• Exercise prompt
Your job with the data below is to output exactly the lines from the one holding "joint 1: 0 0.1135" down to the one holding "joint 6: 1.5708", both included, and no others.

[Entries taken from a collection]
⁂
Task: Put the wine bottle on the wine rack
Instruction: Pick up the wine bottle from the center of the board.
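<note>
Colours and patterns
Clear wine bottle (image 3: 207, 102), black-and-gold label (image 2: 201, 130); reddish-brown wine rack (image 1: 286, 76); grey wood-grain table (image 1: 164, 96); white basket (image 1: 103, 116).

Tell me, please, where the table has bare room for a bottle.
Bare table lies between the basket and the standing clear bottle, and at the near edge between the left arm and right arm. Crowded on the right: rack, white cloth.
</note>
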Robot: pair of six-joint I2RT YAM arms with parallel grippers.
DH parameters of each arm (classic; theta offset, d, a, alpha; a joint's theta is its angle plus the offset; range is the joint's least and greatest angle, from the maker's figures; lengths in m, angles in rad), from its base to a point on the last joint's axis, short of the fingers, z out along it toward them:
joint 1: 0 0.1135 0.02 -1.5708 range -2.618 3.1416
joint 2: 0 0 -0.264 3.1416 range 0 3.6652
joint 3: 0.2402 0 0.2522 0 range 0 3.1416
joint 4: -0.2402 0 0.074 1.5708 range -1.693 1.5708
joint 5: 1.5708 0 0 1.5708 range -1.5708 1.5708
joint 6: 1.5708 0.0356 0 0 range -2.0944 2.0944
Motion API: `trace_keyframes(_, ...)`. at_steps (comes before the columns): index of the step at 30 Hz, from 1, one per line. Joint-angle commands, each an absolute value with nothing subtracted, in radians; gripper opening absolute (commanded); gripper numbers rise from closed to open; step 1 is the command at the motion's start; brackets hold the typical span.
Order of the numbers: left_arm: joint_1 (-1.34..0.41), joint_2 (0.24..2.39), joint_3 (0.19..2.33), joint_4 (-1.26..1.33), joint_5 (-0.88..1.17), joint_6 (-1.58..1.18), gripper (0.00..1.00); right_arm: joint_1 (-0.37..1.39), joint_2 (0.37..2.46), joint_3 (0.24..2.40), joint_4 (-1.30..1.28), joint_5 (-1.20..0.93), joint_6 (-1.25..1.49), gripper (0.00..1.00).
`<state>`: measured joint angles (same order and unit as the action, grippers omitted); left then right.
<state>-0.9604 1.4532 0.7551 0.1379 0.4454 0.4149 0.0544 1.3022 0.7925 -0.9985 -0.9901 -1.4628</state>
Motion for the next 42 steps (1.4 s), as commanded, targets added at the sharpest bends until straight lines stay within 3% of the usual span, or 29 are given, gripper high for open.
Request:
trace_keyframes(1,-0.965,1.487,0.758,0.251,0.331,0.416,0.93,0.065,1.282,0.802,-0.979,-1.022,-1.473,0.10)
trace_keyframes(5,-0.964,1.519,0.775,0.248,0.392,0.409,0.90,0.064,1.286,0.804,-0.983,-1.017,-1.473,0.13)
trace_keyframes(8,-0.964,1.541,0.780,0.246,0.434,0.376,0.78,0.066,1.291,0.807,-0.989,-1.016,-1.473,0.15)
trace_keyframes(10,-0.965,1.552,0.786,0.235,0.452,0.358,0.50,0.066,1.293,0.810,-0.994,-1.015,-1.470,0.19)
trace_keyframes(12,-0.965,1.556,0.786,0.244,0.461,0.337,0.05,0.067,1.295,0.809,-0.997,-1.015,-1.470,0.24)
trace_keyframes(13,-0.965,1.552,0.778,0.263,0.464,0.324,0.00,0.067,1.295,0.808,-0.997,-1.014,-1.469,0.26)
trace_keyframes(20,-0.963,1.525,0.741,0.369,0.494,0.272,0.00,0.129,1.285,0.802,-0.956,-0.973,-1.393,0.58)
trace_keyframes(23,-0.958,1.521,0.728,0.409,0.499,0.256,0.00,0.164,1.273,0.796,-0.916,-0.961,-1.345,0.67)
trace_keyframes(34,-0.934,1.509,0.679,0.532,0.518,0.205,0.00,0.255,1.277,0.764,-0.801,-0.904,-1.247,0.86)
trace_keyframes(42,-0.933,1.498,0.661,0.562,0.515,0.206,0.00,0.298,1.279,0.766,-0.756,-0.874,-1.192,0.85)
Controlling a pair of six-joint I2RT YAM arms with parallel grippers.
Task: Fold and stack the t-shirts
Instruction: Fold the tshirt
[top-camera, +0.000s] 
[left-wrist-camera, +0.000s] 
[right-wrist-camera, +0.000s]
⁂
• Exercise output
joint 1: 0 0.1135 0.02 -1.5708 range -2.618 3.1416
joint 2: 0 0 -0.264 3.1416 range 0 3.6652
joint 3: 0.2402 0 0.2522 0 range 0 3.1416
joint 4: -0.2402 0 0.074 1.5708 range -1.693 1.5708
joint 5: 1.5708 0 0 1.5708 range -1.5708 1.5708
joint 6: 1.5708 0.0356 0 0 range -2.0944 2.0944

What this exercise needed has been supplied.